An unnamed source close to the situation told China Daily yesterday that the European Commission is likely to impose a 4.8 percent penalty duty on made-in-China leather shoes beginning this April.

 

The figure will be phased up to 19.4 percent by October, the source said.

 

Sports shoes and children's shoes are exempted.

 

The European Commission is scheduled to submit the draft tariffs to the EU tomorrow, and it will then be discussed at the March 9 meeting of the Anti-dumping Committee.

 

If the planned provisional duties are approved, they will be imposed in early April.

 

Su Chaoying, vice director of the China Leather Association, said the anti-dumping measure is not justified.

 

Su also referred to 13 Chinese leather shoemakers who were denied market economy treatment following an investigation by the European Commission last September.

 

The commission compares export prices and production costs to determine if a Chinese exporter is guilty of dumping. 

 

Because China has not been granted market economy status by the EU, enterprises involved in anti-dumping investigations have to win a market economy treatment separately and submit themselves to investigations.
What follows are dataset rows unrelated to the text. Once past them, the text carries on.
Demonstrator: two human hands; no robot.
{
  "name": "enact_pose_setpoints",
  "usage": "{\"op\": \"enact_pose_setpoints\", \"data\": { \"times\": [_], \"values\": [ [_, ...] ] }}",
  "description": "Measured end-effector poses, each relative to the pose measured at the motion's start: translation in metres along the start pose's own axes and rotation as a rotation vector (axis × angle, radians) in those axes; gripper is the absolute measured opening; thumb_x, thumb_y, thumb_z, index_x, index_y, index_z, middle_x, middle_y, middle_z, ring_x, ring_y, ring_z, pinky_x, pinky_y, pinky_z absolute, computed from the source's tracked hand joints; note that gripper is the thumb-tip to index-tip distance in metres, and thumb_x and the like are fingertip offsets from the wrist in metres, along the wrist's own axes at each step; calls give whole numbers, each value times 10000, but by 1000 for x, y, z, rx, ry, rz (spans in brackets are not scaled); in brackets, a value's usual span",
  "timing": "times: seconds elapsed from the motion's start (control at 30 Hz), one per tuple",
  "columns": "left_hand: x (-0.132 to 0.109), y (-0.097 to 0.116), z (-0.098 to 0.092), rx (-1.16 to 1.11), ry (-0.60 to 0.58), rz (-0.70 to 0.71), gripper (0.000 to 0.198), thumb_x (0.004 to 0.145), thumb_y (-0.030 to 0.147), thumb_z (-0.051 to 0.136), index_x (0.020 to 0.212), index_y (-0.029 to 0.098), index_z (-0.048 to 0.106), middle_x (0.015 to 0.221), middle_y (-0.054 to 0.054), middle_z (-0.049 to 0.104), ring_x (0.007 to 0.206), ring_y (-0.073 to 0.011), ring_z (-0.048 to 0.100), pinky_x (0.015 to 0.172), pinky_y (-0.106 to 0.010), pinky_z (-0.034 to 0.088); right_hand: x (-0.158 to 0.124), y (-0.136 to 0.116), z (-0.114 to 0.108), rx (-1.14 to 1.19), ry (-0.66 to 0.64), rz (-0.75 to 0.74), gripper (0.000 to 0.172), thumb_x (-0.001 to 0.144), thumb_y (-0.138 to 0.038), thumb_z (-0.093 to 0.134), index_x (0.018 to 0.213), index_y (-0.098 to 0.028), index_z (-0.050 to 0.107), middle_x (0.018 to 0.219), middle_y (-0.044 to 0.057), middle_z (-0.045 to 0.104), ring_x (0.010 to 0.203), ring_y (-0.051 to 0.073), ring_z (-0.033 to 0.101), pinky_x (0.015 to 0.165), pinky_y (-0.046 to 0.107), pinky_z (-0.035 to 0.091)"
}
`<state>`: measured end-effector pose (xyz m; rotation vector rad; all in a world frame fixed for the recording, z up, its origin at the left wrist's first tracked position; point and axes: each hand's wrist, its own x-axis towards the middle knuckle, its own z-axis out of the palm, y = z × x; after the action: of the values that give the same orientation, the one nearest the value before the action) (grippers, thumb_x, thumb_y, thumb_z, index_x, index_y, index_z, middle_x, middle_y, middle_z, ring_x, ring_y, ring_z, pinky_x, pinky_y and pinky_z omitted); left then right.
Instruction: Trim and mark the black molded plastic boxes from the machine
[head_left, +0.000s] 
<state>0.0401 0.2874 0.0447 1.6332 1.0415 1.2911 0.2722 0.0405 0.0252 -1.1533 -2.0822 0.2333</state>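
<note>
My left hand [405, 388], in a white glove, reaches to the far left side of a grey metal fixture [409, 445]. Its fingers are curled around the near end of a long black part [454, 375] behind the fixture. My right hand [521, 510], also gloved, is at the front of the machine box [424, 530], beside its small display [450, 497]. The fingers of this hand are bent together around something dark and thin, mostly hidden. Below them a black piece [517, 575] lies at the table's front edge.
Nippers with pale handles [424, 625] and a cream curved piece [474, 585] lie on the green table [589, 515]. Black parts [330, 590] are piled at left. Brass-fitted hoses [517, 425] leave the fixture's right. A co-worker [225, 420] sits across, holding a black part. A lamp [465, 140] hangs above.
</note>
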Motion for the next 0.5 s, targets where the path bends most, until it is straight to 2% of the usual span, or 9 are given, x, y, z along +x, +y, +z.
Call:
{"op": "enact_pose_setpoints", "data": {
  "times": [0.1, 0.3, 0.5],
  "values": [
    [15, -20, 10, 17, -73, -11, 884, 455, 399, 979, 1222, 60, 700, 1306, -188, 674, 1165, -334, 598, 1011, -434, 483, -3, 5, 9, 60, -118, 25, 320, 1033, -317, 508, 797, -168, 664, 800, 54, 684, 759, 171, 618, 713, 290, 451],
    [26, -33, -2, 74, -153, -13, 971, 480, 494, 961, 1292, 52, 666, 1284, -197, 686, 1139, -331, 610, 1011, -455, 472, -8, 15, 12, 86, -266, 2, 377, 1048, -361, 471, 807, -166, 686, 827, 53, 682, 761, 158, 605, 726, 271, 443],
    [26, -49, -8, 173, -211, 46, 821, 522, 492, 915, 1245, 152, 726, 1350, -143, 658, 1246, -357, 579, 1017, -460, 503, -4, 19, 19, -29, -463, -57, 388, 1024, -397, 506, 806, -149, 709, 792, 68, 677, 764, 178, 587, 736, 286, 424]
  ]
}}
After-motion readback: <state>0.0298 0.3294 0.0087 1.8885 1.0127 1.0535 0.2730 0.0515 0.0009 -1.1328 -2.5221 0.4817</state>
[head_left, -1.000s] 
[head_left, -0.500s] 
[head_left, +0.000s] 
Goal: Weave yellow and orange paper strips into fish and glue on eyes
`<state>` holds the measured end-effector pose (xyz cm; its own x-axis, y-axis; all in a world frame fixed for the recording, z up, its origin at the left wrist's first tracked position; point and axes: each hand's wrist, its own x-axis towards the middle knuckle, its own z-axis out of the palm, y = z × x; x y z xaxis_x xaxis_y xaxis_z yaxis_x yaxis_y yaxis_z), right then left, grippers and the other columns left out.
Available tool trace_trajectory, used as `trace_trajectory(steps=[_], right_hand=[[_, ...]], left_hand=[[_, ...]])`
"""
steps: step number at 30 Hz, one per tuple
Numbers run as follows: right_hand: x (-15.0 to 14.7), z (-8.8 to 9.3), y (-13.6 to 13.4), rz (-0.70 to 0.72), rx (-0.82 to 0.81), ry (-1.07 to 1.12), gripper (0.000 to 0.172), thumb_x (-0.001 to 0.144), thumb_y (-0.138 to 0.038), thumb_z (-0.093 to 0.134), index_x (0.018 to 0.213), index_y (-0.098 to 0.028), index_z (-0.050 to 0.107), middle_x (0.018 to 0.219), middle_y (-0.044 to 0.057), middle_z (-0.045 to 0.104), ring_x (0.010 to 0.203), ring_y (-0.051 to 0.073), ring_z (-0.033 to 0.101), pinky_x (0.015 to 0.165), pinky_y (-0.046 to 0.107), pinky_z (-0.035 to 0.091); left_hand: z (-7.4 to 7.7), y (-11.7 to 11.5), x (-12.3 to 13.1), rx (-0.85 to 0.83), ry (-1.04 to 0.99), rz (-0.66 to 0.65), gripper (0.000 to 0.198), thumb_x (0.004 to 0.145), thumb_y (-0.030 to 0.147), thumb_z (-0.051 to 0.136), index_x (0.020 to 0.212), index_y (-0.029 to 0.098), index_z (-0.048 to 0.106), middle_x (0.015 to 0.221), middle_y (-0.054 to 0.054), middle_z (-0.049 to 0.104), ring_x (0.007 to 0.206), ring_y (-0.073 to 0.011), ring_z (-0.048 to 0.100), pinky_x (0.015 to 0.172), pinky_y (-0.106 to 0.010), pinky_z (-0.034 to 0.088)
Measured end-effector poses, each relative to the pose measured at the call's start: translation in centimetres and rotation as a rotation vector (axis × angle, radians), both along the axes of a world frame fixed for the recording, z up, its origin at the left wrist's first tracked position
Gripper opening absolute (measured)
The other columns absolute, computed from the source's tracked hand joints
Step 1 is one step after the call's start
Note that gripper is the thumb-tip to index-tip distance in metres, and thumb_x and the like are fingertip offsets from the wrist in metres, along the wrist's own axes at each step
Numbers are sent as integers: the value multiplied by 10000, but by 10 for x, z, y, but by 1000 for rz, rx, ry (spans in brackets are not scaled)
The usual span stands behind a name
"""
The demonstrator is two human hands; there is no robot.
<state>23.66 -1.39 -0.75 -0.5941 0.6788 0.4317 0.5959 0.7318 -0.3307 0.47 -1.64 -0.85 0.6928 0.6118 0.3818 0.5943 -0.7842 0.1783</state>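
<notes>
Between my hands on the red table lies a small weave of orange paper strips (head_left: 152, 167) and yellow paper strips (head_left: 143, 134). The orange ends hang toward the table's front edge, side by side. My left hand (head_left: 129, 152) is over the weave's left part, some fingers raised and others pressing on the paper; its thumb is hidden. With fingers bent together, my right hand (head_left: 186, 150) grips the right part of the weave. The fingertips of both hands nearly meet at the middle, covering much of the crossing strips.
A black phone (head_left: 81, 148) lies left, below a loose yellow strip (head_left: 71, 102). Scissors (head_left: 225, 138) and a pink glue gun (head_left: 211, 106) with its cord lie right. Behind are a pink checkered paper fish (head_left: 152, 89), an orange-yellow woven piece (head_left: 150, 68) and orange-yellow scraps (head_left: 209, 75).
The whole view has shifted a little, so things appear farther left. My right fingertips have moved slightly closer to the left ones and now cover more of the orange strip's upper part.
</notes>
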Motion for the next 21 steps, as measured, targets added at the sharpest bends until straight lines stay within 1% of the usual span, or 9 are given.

If not, the EU uses the costs as prevailing in a third country to do their calculations. 

 

If costs in a country like Brazil were used, it would be disastrous for China because China has cheaper labor, materials resources and more mature industrial chain.

 

"The European conclusion on the market economy treatment issue is groundless," Su said.

 

The EU said they declined to grant the market economy treatment to Chinese shoe makers because they had received government allowances.

 

"The tax rebates and other forms of allowance they have is also enjoyed by European companies," Su said.

 

Official comments from China's Ministry of Commerce, the country's trade watchdog, are not yet available.

 

Some trade experts in Beijing predict that the Chinese government, in an effort to reduce the dumping charge by the EU, might offer to impose an export tariff on or cap the export volume of footwear.

 

Although initiated by some European footwear enterprises, the dumping charge also aroused heated debate among European manufacturers.

 

Some well-known European shoe companies recently condemned Brussels' plan.

 

The European Branded Footwear Coalition (EBFC) said the European Commission risked repeating the mistake of last summer's "bra wars" over textile imports.

 

After quotas on textiles were removed last year, European textile makers called for government action against textile and garments imported from China, fearing Chinese exports would flood their market and hurt local industry.

 

The conflict was concluded with a bilateral agreement that capped the annual growth rate of China's textile export to the European market.

 

The coalition said the proposed duties would put force shoe prices up in Europe where most of the value is generated.

 

"We are concerned that setting the duty at a rate that cannot be absorbed by manufacturers and retailers will ultimately be borne by European consumers," it said.

 

EBFC is an industrial group that consists of a number of famous European shoe brands, such as Clarks and Timberland.

 

China produces about eight billion pairs of shoes a year, according to the commerce ministry. Guangdong Province, the center of China's shoe manufacturing, accounted for about half of that production in 2004 and exported 2.5 billion pairs.